Einen Monat vor der Wahl bringt die Tat von Aschaffenburg den Kanzler in Bedrängnis. Auch für die Union ist die Debatte gefährlich – das zeigt ein Auftritt von Friedrich Merz. 

In normalen Zeiten gilt die Regel, dass Politiker, die seriös erscheinen wollen, sich zumindest für einen Tag zurücknehmen. Es heißt, Anteilnahme auszudrücken, die Ermittlungen abzuwarten und ansonsten Ruhe zu bewahren. 

Doch dies sind keine normalen Zeiten. Die Bundestagswahl steht in gut vier Wochen an. Damit beginnt die finale Phase der Kampagne, in der sich die noch Unentschlossenen entscheiden. Das heißt: Wer jetzt einen Fehler macht, wird dafür am 23. Februar garantiert bestraft.
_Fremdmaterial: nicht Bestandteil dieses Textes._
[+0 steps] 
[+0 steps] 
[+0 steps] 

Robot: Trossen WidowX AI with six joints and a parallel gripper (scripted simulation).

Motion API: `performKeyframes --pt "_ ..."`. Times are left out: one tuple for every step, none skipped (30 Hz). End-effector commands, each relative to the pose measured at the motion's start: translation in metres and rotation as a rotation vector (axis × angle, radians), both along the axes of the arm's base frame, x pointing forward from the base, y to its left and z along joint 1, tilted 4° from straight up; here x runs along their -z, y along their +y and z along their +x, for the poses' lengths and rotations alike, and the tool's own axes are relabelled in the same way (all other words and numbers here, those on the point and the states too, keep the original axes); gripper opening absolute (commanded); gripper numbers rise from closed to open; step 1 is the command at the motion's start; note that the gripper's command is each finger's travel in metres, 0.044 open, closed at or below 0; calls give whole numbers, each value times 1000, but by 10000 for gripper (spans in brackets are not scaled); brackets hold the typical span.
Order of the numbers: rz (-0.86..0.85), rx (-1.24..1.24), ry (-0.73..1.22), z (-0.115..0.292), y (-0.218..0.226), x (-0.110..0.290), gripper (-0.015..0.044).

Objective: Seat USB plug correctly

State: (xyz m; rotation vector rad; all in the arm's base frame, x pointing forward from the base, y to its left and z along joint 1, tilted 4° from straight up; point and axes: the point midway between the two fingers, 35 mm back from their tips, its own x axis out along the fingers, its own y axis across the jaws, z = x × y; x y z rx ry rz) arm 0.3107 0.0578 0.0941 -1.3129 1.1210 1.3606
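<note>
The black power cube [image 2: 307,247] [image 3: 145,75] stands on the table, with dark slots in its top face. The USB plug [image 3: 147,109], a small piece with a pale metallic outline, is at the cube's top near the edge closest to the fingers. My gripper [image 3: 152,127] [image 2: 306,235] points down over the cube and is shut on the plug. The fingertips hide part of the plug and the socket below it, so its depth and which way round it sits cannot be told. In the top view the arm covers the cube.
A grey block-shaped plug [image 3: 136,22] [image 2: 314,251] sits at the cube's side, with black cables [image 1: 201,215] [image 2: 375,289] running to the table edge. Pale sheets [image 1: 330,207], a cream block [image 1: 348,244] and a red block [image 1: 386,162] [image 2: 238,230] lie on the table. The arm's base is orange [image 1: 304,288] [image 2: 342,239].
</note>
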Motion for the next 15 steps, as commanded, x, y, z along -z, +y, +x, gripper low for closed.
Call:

Und so war das schreckliche Verbrechen von Aschaffenburg nur ein paar Stunden alt, als sich fast alle Spitzenpolitiker Deutschland geäußert hatten – und zwar dezidiert politisch. Jetzt sei "falsch verstandene Toleranz völlig unangebracht", erklärte etwa SPD-Kanzler Olaf Scholz.

Die grausame Tat von Aschaffenburg

Denn für ihn wird es jetzt richtig eng. Am Mittwochmittag hatte ein Mann in einem Park in der Aschaffenburger Innenstadt eine Kindergartengruppe mit einem Küchenmesser angegriffen. Er tötete einen zweijährigen Jungen marokkanischer Herkunft. Auch ein 41-jähriger Deutscher, der offenbar eingeschritten war, wurde tödlich verletzt. 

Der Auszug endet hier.